-------- Collected data --------

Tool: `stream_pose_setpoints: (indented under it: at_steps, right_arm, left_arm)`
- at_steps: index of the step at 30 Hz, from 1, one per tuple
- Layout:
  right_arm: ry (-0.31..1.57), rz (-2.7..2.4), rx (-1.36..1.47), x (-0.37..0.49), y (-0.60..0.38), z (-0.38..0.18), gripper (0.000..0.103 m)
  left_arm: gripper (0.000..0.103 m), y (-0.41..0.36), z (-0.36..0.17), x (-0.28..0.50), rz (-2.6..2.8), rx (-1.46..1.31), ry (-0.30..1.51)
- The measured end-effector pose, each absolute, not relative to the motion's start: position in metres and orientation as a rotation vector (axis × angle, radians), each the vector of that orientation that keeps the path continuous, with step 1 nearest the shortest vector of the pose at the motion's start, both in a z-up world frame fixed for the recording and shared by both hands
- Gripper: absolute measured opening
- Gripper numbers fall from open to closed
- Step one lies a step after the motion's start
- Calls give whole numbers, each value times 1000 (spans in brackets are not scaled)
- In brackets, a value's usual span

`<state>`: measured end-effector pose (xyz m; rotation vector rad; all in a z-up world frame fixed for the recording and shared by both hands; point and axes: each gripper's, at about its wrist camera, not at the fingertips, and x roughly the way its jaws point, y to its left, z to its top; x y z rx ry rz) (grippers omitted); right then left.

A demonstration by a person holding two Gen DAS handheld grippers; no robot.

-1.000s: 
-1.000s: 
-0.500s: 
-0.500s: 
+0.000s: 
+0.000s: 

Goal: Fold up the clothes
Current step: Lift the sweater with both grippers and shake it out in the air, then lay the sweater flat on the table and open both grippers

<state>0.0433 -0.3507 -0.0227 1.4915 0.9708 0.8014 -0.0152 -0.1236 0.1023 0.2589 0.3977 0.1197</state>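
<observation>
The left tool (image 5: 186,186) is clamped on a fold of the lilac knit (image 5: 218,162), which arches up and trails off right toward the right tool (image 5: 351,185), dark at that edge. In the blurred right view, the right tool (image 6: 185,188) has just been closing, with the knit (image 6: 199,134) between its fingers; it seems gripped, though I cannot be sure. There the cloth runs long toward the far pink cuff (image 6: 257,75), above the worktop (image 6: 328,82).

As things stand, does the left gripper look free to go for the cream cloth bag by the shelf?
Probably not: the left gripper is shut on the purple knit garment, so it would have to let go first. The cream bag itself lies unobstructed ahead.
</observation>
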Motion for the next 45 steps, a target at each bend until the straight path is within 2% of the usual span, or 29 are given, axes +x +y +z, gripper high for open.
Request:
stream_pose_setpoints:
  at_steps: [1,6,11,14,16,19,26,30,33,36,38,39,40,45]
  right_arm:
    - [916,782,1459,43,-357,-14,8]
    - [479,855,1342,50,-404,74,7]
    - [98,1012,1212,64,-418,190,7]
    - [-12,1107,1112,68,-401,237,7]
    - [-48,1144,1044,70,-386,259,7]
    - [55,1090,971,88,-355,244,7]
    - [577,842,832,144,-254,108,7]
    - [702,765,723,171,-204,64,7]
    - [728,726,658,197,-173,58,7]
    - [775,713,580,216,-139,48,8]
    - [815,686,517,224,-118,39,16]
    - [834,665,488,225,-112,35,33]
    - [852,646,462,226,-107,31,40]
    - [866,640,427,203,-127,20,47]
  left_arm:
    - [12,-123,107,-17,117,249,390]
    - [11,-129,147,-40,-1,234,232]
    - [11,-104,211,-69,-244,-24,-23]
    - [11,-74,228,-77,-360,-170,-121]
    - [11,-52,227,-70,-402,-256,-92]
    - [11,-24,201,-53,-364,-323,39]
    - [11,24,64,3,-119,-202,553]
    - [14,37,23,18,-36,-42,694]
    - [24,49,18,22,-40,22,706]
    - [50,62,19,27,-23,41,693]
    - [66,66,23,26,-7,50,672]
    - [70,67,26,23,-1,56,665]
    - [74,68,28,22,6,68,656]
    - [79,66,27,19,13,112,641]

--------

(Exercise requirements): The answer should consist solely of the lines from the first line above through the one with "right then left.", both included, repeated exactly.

(Exercise solution):
Tool: `stream_pose_setpoints: (indented under it: at_steps, right_arm, left_arm)`
- at_steps: index of the step at 30 Hz, from 1, one per tuple
- Layout:
  right_arm: ry (-0.31..1.57), rz (-2.7..2.4), rx (-1.36..1.47), x (-0.37..0.49), y (-0.60..0.38), z (-0.38..0.18), gripper (0.000..0.103 m)
  left_arm: gripper (0.000..0.103 m), y (-0.41..0.36), z (-0.36..0.17), x (-0.28..0.50), rz (-2.6..2.8), rx (-1.46..1.31), ry (-0.30..1.51)
- The measured end-effector pose, each absolute, not relative to the motion's start: position in metres and orientation as a rotation vector (axis × angle, radians), each the vector of that orientation that keeps the path continuous, with step 1 nearest the shortest vector of the pose at the motion's start, both in a z-up world frame fixed for the recording and shared by both hands
- Gripper: absolute measured opening
- Gripper numbers fall from open to closed
- Step one lies a step after the motion's start
- Calls give whole numbers, each value times 1000 (spans in brackets are not scaled)
- In brackets, a value's usual span

`<state>`: measured end-effector pose (xyz m; rotation vector rad; all in a z-up world frame fixed for the recording and shared by both hands; point and axes: each gripper's, at about its wrist camera, not at the fingertips, and x roughly the way its jaws point, y to its left, z to its top; x y z rx ry rz) (grippers omitted); right then left.

The answer to this exercise has been fully stated.